Like you’re using the AWS cli! It’s one call to https://docs.aws.amazon.com/cli/latest/reference/ssm/get-par... away.
It even has built in Ansible support https://docs.ansible.com/ansible/latest/collections/amazon/a... and can values can be rendered in Cloudformation templates natively.
Too hard? Maybe try Chamber https://github.com/segmentio/chamber It has support for multiple backends and can render secrets in lots of different formats.
Would be keen to hear what other differences Leapp developers would name in comparison to Chamber. Thanks!
Chamber is an open source wrapper for AWS Parameter Store. You add a secret by doing:
`chamber write ENV_NAME SECRET_NAME SECRET_VALUE`
And when you want to execute a command with those values in your environment...
`chamber exec ENV_NAME -- yarn start:prod`
Parameter Store comes with auditing tools and versioning. Chamber uses KMS for encryption. Also, you can control permissions (including namespacing) with IAM.
My question is - what does Doppler provide that would make me want to switch?
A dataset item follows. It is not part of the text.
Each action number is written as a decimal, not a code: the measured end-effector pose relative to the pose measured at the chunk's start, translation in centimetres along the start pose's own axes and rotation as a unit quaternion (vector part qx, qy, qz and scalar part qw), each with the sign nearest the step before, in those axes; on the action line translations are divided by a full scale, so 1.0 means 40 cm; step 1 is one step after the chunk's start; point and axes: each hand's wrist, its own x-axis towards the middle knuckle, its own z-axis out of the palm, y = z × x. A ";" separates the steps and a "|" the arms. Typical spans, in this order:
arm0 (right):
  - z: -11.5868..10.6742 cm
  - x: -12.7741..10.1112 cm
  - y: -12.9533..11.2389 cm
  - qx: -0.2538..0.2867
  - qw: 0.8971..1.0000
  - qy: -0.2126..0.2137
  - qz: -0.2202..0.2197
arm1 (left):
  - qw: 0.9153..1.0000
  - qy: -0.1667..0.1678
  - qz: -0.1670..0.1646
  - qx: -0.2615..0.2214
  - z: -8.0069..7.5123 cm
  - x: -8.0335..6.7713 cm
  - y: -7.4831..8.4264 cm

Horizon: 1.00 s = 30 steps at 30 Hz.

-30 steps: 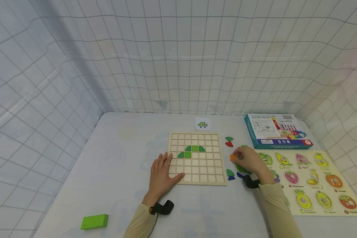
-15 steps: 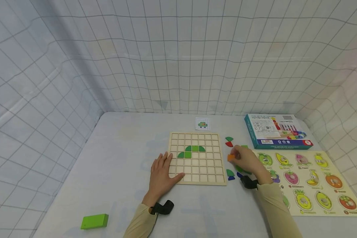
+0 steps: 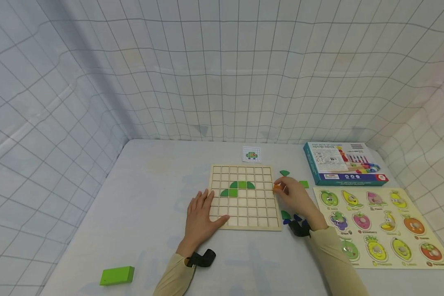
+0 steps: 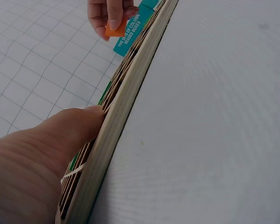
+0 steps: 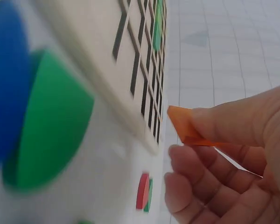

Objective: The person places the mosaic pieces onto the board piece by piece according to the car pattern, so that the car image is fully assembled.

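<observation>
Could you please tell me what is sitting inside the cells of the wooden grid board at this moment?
The wooden grid board holds a small cluster of green pieces left of centre; other visible cells look empty. The left hand rests on its left edge, hiding a few cells.

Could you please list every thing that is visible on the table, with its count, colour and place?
Wooden grid board: one, pale wood, table centre; green pieces fill some cells.
Small orange piece: one, pinched at the board's right edge.
Pattern card: one, white, behind the board.
Loose flat pieces: several, green, blue, red, right of the board.
Teal cardboard box: one, far right.
Fruit puzzle board: one, cream, right side.
Green block: one, near left.
Left hand: rests flat on the board's left corner.
Right hand: pinches the orange piece.
</observation>
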 end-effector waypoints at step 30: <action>0.145 0.091 -0.156 -0.007 0.999 -0.052 -0.006 | 1.000 0.002 0.001 0.005 0.001 0.004 0.000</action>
I'm weary about letting someone else own our secrets.
We started by using https://github.com/segmentio/chamber/, but because of the way we decided to structure our secrets we decided to write a clone of it ourselves (https://github.com/micvbang/confman-go).
In practice, we have a client written in Python that grabs configuration from Parameter Store and puts it into the process' ENV variables at startup. This allows us to avoid vendor lockin in the rest of our code, since we still just fetch all config from the environment. I like it so far :)
For services running on ECS, each task definition has an IAM Role attached that has permissions to use secrets stored in parameter store with a prefix unique for that service (each service encrypts its secrets with its own KMS key). For example, serviceA will use the prefix serviceA and have a secret under serviceA/DB_PASSWORD and serviceB will have its own secret under serviceB/DB_PASSWORD. Each service cannot access each others secrets and even if they could, they also need access to use the corresponding KMS key before they're able to read the secrets. Since secrets are added as environment variables we can inject them during startup with chamber. The entry point for your docker container might look as following `CMD ["chamber", "exec", "serviceA", "--", "./executable"]`. Chamber will inject the secrets store in SSM before starting the executable which reads the secrets from the env variables.
For other services such as Lambda we do not use environment variables, instead we use the AWS SDK to fetch secrets during cold starts and cache them for the duration of the Lambda container. If you're using Node.js lambda functions this is a little bit trickier to do than Go or python lambdas but it's still possible. The Lambda function also has an IAM access to only fetch the secrets under its own prefix.
For adding, removing or editing secrets we can use the chamber CLI with each individual devs AWS access keys. For example: `chamber write serviceA PASSWORD hunter2` to write a new secret or `chamber list serviceA` to list set secrets.
I've found it pretty easy to set up, use, and not think about it. It's great for integrating with AWS IAM and whatnot.